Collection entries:
┏━━

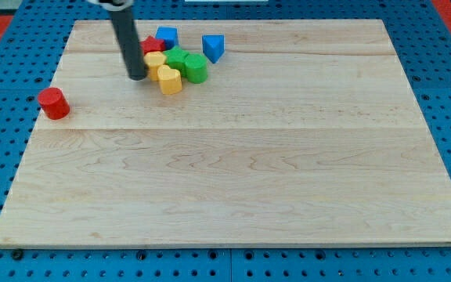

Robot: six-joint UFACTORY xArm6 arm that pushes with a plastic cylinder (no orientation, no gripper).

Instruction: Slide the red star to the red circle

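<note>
Red is the colour to watch: the red star (152, 45) sits in the upper left of the frame, partly hidden behind my tip (137, 77) and packed in with the yellow blocks (165, 73), green blocks (187, 65) and a blue block (166, 36). The red circle (53, 103) stands alone at the far left of the wooden bench (233, 172), well apart from the pile. My tool is only a plain rod, so it has nothing to spread or pinch. I think the tip should go round to the star's right side and push it gently down and left, leaving the yellow blocks behind
</note>
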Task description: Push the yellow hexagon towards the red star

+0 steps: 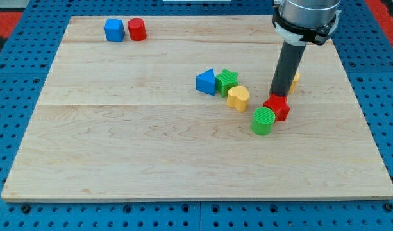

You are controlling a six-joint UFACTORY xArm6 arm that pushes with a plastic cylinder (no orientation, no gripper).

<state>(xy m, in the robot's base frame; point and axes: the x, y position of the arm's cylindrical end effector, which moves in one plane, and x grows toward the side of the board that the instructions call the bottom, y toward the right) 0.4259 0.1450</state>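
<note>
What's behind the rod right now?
A sliver of the yellow hexagon shows at the rod's right edge; the rest is covered. My tip sits just above the red star, which touches the green cylinder.

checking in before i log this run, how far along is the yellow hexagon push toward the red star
Nearly done: the yellow hexagon, mostly hidden behind my rod, already sits close to the red star, just toward the view's top right of it. In hand: my tip stands between them, right above the star. Left: closing that last small gap.
</note>
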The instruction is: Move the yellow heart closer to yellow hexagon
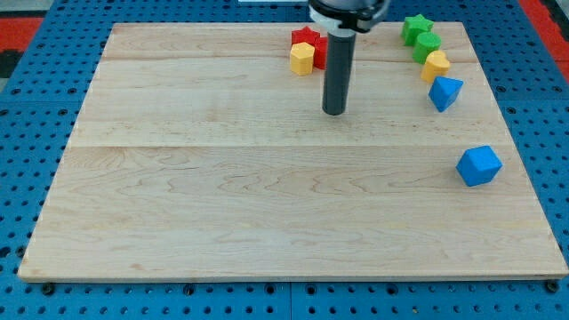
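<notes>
A red block [308, 37], shape unclear, sits at the desk's [222, 196] upper middle. Upper right: a green star [415, 27], a second green block [428, 45], a blue block [444, 92]. A blue cube [479, 165] lies at middle right.

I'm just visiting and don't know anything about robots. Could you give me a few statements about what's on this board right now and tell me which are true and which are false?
1. My tip is touching the yellow heart. False: it stands on bare wood, well apart from the heart, which lies toward the view's right.
2. The yellow hexagon sits right against a red block. True.
3. The yellow heart lies between a green block and a blue block. True.
4. Another blue block, cube-like, rests at the view's top left corner. False: it sits near the view's right edge, lower down than the others.
5. My tip is nearer the hexagon than the heart. True.
</notes>
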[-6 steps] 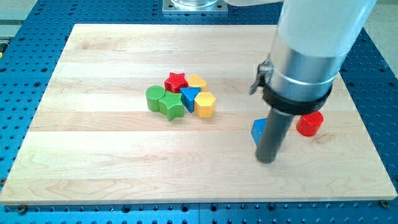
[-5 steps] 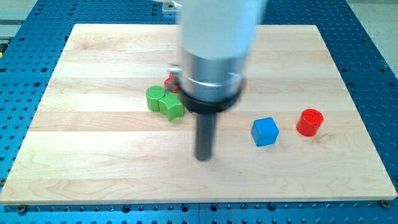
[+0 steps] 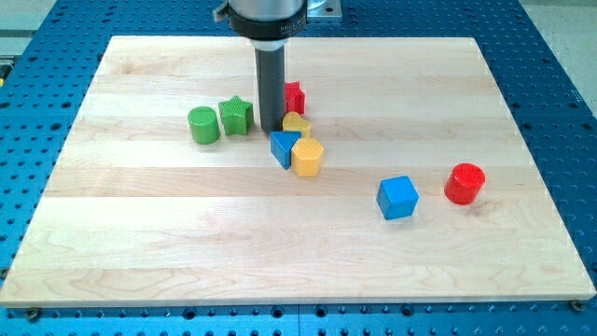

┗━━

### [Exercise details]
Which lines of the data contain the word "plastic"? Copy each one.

### [Your solution]
Robot: six-joint UFACTORY xArm6 arm that pushes with a plastic cylinder (no orientation, no gripper).
You are controlling a six-joint UFACTORY xArm6 arm that pushes with a plastic cylinder (no orientation, no gripper).

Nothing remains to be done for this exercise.